そしたら、白い壁が空いちゃったというんで、
ふたりから脅されて、
「なにか持ってるだろう、出せ」と。
── それで、このすごい日記を。
浅葉 「おまえのカバンは
 いつもパンパンに膨らんでいるじゃないか。
 そのなかの日記帳を出せ」と。
── でもたしかに、
土屋さんがハワイやフランスへ行ったときの
スケッチ
がありますけど
どことなく、似ているような気がします。
浅葉 もしかしたら、
いちばん土屋さんの「影響」が出ているのは
この「日記」かもしれないな。
── 浅葉さんにとって
土屋さんは「先輩」でらっしゃいますが‥‥。
浅葉 先輩というか、もう広告の「先生」だよね。

ぼくが
ライト(パブリシテイ)に入ったのが24で、
土屋さんは、そのころ
30代なかばで、すでにスターだったから。
── ずっと、おふたりで
東レの広告をやってらっしゃたんですよね。
浅葉 うん‥‥ずいぶんやった。
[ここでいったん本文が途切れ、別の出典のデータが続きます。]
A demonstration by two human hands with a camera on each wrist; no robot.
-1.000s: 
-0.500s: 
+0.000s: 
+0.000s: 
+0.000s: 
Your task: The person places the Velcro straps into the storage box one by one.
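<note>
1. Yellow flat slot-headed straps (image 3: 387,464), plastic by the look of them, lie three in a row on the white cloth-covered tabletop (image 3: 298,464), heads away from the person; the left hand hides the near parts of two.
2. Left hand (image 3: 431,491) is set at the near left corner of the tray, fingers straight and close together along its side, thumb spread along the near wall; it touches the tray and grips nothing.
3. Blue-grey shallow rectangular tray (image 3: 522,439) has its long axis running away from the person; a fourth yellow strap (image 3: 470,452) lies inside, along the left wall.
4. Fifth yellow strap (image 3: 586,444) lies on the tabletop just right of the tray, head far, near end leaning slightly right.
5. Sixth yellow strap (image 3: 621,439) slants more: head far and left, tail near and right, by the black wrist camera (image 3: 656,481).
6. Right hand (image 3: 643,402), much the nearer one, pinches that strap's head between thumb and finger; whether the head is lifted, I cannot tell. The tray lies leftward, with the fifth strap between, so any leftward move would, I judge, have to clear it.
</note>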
10年以上。
── 土屋さんって、どのような「先生」でしたか?
浅葉 そうだね、いろいろあるんだけど
ひとつには「観察する人」だったと思います。
── はー‥‥観察。
浅葉 観察が大事なんだぞって、いつも言ってた。

土屋さんご自身も、いろんな細かいところを
ちょこちょこ見てましたよ。
── 具体的なエピソードって、何かありますか?
浅葉 オトコ大根。
── ‥‥と、おっしゃいますと?
浅葉 ええとね‥‥これこれ。この広告。
── おお、かっこいい!
浅葉 でしょ?

この広告を見て、眞木(準)さんが
コピーライターを目指したらしいんだけど。
── あ、そんな逸話が。
浅葉 この広告をつくるときに、
土屋さんが、まず「オトコ大根」と書いて、
「ほら、いるだろ、
 うちの暗室に足の太いのが」って言うの。
── うちというのは、ライトパブリシテイの。
浅葉 そう。で、暗室係に「マジマ」ってのがいて、
そいつの足が太かったんです。

そこで「おまえモデル」って指名して(笑)。
── あ、じゃあ「マジマさんの足」なんですね?
この男らしい、りっぱな足は。
浅葉 マジマです。マジマの足。太いよね。

つまり、そういうところを
ちゃんと「観察」してるんです、土屋さん。

すれちがいざまかなんかに。
── はー‥‥。
浅葉 だってもう、即答だったもん。

ぼくが「モデルどうしましょう」と聞いたら
「いるだろ。暗室に。
 野球のキャッチャーやってたやつ」なんて。
── それが「暗室係のマジマさん」だった。
浅葉 そう。
── で、その広告を見て、眞木準さんが‥‥。
浅葉 コピーライターになろうって、決めたらしい。